Delta State-born Gift Peters was filled with high hopes for a better future as she embarked on what she believed would be a life-changing journey to Libya about 11 months ago. With grit and determination, she made a tortuous and life-threatening trip through the desert to get to Libya.
Unfortunately, contrary to her expectations of a life of luxury that she was promised by the facilitator of the trip, Gift was sold into slavery soon after she arrived in Libya, marking the beginning of an almost one year of excruciating pains and regrets.
Gift was one of the 171 Nigerians that were deported from Libya last week. One after another, as they disembarked from the bus that brought them from the tarmac to the Hajj Camp reception point in Lagos, most had difficulties coming down and had to be helped.

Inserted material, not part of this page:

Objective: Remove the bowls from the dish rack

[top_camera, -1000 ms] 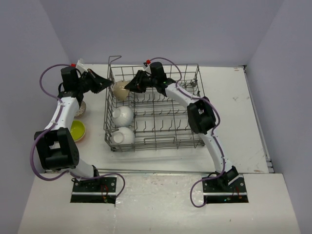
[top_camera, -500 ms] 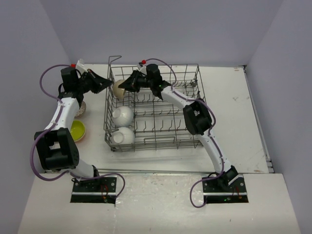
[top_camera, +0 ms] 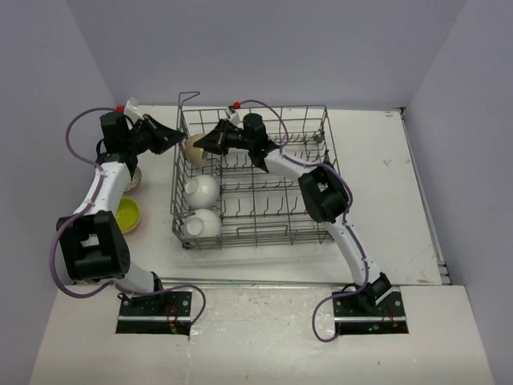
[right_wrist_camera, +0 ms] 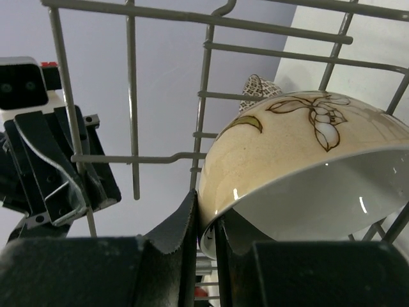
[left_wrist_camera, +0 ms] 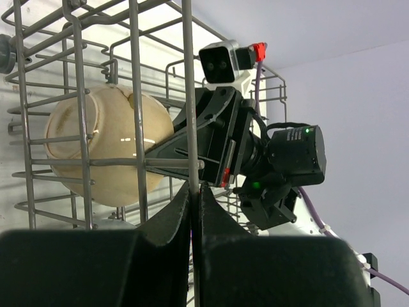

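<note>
From where I stand, the job looks less than half done. Two bowls are already on the bench to the left of the rack: a yellow bowl and, just behind it, a patterned bowl that the left arm hides in part. I judge that these came out of the rack, though nothing here proves it. Inside the rack three bowls remain, all along its left side. There is a beige bowl with a painted flower in the far left corner, then two white bowls, one in the middle and one in the near left corner. The beige bowl is the one in hand now. The right end effector has its fingers on the two sides of the rim, one inside and one outside, pinching it, and the bowl is tilted with its opening turned toward that arm. It is not out yet, because the wires of the rack are all around it. The left end effector is at the outside of the left wall of the rack, pressed together, and as far as I can see a thin upright wire of the rack runs between its fingers, as if to keep the rack steady. What is left is to lift the beige bowl clear of the wires, put it on the bench, and then take out the two white bowls.
</note>
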Controlling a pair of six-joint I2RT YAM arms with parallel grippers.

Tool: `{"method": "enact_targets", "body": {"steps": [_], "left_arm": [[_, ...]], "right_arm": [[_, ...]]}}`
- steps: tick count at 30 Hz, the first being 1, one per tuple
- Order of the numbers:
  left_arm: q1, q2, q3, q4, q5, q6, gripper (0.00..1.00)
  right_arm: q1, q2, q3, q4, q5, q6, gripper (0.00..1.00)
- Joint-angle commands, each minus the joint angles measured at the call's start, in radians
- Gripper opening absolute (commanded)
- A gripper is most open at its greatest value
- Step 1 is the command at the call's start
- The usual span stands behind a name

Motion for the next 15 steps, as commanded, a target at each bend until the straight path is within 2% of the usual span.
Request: {"method": "enact_targets", "body": {"steps": [1,9,15], "left_arm": [[-0.002,0.003,-0.02,0.026,0.002,0.042,0.0],[-0.002,0.012,-0.029,0.024,-0.006,0.049,0.0],[-0.002,0.016,-0.028,0.024,-0.007,0.051,0.0]], "right_arm": [[-0.001,-0.096,-0.074,0.212,-0.058,0.051,0.0],[-0.01,-0.096,-0.126,0.542,-0.073,0.197,0.0],[-0.026,-0.12,-0.106,0.592,-0.09,0.245,0.0]]}}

For Gift and indeed most of the deportees, their return to the country signaled the death of dreams. They returned with harrowing tales of woe and deprivation. Many of them returned with both mental and physical scars to show for their sojourn in the land, presently embroiled in a civil war.
They sold me for 3,500 Dirhams and I was supposed to pay twice the amount to free myself. There was what was called ‘news news’ there. What that means is that if you were bought, let us say for N700, 000, you pay twice that amount to get your freedom…If you were sold for N1million, you will pay twice the amount. No matter how many years it would take you to pay, you will pay it with your body
Her experience for the next 11 months was indescribable until she was saved by fate.
“I am from Kokori in Delta State. I am a single mother and I have two kids who are in Benin. My aim was to take care of them. In the schools, including government-owned, you still have to pay school fees. That was why I decided to make the move in order to give them a better life. I didn’t go to school, but I wanted them to go to school. That was why I decided to travel. When I left, it was not what they told me that I met.”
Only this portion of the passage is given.